All lines ahead of the one containing "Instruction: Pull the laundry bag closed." are to be left out; that line and each one after it, through the end of the records below, are to be duplicated exactly.

[Opening RECORDS PROVIDED section]

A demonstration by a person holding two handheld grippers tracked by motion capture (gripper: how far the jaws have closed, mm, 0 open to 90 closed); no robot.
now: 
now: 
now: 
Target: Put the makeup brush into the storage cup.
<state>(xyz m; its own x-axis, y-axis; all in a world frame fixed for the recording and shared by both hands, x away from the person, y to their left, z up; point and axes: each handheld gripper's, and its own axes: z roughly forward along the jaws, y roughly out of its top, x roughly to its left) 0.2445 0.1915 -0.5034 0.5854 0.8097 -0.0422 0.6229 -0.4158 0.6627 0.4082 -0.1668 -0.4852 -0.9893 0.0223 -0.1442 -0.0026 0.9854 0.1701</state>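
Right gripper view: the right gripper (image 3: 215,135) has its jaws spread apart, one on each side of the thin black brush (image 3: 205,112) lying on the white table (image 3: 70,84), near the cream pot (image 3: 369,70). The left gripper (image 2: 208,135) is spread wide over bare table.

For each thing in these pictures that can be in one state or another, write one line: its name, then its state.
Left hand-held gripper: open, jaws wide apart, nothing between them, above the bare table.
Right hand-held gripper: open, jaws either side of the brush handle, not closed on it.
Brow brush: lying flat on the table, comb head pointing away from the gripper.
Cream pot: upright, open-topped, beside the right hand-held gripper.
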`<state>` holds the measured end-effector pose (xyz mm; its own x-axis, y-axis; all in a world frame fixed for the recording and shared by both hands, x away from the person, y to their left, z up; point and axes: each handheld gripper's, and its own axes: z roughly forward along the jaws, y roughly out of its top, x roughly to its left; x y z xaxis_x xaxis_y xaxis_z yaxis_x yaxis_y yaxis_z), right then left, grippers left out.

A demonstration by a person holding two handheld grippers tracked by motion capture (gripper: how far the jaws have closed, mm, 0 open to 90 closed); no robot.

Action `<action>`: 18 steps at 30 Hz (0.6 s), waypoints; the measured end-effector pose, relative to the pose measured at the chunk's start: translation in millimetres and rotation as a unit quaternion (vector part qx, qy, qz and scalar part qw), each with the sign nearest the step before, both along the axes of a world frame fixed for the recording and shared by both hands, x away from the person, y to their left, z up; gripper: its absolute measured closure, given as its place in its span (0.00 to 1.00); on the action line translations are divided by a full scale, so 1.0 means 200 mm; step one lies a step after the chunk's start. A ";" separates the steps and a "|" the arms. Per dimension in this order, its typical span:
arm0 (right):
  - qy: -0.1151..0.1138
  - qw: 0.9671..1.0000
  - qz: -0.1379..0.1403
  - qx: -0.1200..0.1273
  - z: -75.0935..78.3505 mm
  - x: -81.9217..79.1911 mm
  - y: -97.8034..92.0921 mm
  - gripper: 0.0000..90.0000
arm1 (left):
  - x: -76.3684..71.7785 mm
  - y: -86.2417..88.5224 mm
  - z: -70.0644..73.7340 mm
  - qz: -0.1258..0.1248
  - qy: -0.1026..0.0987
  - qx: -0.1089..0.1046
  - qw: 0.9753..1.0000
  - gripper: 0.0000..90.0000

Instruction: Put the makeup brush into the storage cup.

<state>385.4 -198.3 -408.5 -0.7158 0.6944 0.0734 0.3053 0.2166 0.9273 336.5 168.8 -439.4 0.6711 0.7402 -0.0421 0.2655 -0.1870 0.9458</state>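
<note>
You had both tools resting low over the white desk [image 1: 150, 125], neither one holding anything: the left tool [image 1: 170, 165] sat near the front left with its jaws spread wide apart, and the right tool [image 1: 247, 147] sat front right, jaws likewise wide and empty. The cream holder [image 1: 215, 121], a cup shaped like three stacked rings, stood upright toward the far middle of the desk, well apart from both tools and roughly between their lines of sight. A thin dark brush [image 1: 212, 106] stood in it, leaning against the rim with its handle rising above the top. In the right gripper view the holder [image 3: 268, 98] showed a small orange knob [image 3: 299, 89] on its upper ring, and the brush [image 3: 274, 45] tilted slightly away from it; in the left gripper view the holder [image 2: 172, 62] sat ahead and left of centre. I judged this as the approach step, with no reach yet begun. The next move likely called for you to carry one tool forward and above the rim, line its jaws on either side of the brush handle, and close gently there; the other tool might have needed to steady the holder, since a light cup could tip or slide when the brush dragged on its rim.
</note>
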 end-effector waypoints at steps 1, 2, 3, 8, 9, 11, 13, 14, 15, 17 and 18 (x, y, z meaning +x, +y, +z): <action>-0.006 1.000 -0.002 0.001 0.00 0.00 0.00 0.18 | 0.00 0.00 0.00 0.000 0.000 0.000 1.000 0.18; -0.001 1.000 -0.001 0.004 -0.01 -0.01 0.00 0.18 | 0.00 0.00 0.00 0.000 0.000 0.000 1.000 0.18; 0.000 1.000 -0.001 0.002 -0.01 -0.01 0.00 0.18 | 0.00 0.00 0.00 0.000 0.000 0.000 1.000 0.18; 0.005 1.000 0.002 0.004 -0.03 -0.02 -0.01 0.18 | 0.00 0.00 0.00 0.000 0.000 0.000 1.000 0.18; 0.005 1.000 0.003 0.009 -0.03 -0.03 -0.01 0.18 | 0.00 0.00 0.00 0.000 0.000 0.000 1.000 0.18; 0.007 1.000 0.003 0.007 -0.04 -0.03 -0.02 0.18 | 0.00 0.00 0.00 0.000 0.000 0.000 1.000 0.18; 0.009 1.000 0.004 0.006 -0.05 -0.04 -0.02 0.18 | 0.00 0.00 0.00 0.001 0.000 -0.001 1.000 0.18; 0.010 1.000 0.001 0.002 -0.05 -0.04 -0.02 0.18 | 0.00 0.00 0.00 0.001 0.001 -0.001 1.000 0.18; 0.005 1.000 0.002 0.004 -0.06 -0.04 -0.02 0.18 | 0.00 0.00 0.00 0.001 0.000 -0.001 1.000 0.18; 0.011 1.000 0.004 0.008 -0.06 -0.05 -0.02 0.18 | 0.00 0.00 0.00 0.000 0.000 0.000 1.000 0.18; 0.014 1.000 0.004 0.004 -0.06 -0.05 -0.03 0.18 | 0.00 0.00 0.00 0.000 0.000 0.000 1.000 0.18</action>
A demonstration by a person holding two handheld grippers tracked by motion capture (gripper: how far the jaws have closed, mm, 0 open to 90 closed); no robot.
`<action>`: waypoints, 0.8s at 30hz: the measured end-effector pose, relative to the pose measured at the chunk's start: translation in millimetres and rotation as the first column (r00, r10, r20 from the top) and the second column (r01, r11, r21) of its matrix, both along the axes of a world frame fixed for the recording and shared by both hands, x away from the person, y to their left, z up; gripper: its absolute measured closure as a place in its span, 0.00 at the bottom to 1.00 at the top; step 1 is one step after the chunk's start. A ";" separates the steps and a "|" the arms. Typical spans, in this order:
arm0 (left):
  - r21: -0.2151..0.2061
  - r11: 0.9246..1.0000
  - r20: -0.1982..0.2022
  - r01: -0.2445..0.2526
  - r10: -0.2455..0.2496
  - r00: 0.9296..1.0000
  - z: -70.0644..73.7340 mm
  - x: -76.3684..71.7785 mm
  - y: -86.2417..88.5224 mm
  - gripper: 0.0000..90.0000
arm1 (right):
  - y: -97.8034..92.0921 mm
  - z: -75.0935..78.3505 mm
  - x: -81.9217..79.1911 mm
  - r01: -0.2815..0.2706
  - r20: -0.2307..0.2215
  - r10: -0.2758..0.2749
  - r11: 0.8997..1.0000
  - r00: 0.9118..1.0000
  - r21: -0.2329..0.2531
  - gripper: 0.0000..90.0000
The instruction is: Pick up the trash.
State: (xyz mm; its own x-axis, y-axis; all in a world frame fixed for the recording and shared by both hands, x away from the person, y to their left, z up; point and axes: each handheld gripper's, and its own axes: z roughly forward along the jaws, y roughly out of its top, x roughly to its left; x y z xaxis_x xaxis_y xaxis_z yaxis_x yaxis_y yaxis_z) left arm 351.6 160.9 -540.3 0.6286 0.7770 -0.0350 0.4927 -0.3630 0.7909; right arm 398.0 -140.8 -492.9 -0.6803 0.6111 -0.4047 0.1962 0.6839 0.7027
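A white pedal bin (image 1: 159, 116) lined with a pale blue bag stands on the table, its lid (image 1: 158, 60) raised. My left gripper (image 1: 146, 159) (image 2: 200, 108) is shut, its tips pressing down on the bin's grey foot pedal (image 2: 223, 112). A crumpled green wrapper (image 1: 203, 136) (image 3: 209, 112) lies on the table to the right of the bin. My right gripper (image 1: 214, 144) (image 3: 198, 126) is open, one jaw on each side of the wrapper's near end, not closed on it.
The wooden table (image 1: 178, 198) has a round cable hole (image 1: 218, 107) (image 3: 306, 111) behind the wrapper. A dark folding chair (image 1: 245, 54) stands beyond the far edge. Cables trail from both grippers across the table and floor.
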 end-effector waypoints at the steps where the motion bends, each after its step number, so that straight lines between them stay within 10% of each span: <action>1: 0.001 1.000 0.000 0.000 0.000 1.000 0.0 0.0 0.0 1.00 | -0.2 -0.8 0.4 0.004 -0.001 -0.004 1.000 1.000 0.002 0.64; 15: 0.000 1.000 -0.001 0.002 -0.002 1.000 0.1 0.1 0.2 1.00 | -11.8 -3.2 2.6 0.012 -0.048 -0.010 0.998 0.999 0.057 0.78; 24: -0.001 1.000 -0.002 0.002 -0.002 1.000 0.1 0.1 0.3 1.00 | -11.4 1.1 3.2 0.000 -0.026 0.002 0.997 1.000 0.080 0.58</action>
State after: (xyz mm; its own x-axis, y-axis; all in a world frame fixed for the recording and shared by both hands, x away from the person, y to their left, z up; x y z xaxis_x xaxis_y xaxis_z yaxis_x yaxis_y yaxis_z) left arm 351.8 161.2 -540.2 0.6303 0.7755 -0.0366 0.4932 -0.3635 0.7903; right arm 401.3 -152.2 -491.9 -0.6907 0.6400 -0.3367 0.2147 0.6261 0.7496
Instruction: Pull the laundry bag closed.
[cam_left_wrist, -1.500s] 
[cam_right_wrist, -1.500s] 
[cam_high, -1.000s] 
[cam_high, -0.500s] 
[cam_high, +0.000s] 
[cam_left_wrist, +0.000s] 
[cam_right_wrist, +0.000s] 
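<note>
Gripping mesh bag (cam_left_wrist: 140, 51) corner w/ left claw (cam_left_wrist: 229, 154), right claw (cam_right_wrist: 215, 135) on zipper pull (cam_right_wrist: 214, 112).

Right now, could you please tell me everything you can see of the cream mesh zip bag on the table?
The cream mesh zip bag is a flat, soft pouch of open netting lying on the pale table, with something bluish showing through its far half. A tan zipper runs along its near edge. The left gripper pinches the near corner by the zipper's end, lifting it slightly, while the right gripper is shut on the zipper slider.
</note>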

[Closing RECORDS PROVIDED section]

▶ ANSWER TO THE PROBLEM
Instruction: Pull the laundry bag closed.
[cam_left_wrist, -1.500s] 
[cam_right_wrist, -1.500s] 
[cam_high, -1.000s] 
[cam_high, -0.500s] 
[cam_high, +0.000s] 
[cam_left_wrist, +0.000s] 
[cam_right_wrist, +0.000s] 
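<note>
Gripping mesh bag (cam_left_wrist: 140, 51) corner w/ left claw (cam_left_wrist: 229, 154), right claw (cam_right_wrist: 215, 135) on zipper pull (cam_right_wrist: 214, 112).

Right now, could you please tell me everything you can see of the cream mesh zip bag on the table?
The cream mesh zip bag is a flat, soft pouch of open netting lying on the pale table, with something bluish showing through its far half. A tan zipper runs along its near edge. The left gripper pinches the near corner by the zipper's end, lifting it slightly, while the right gripper is shut on the zipper slider.
</note>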

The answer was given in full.